- Vous devriez faire attention à ce que vous dîtes Mr Franz. Et vous devriez parler en Allemand. Vous allez finir par avoir des ennuis.
- C’est ma façon à moi de résister, Mr Henry. C’est bien peu de choses, mais ça me fait du bien au cœur. Vous savez, je dois même me méfier de mes propres enfants… Et même dans la Wehrmacht, on a des Nazis… Quel dommage que vous partiez…
Depuis quelques semaines Franz s’était évertué à convaincre Mr Henry et d’autres à rester en Lorraine : « Plus il y aura d’Allemands contre Hitler, mieux cela sera ». Franz avait échoué. Aujourd’hui presque toute la ville prenait le chemin de l’exil.
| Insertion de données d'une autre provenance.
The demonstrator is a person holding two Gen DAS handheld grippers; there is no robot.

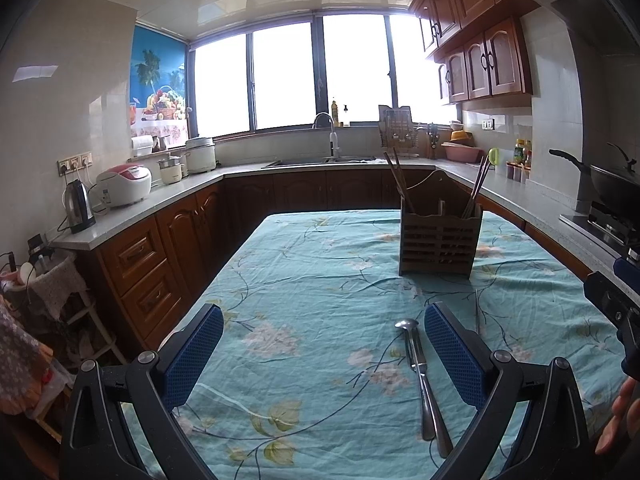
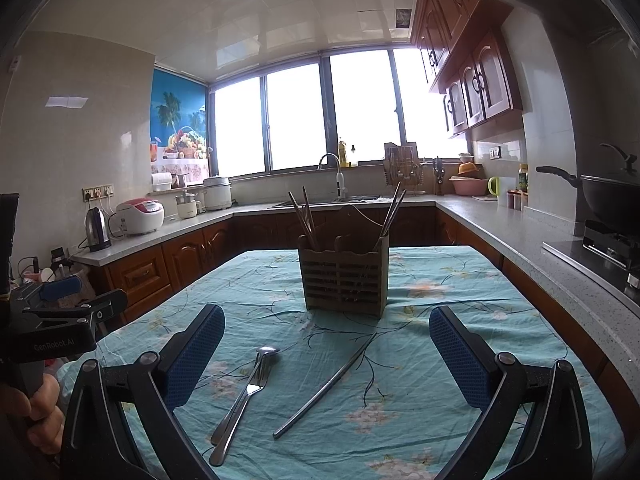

Franz avait échoué comme il avait échoué en novembre 1918 entre le 11 et le 17. A cette époque, les soldats allemands s’étaient rebellés. Ils parlaient même de fusiller leurs propres généraux. Jeune lieutenant à l’époque, Franz avait organisé le Comité chargé du ravitaillement de la ville. Il s’était dépensé sans compter pour approvisionner les habitants et pour les convaincre de rejoindre la Révolution. Mais, voilà, les Lorrains ne les avaient pas suivis, ils voulaient redevenir Français et se fichaient pas mal de la Révolution…
- Je souhaite que cette guerre se termine comme l’autre. Que l’Allemagne perde ! Et, qu’enfin, on construise une société plus juste sur les ruines des capitalistes français et allemands (Mr Henry souleva les épaules) La République Soviétique et Socialiste d’Alsace-Lorraine (rêva Franz en levant les yeux au ciel) Elle n’a pas duré une semaine en 1918. Celle qui viendra bientôt durera toujours… Lorsque vous êtes rentré chez vous en 1919, je n’étais pas là pour vous accueillir. Cette fois, bientôt, Mr Henry je vous accueillerais à votre retour avec le Drapeau rouge des ouvriers.
Mr Henry souleva une nouvelle fois les épaules.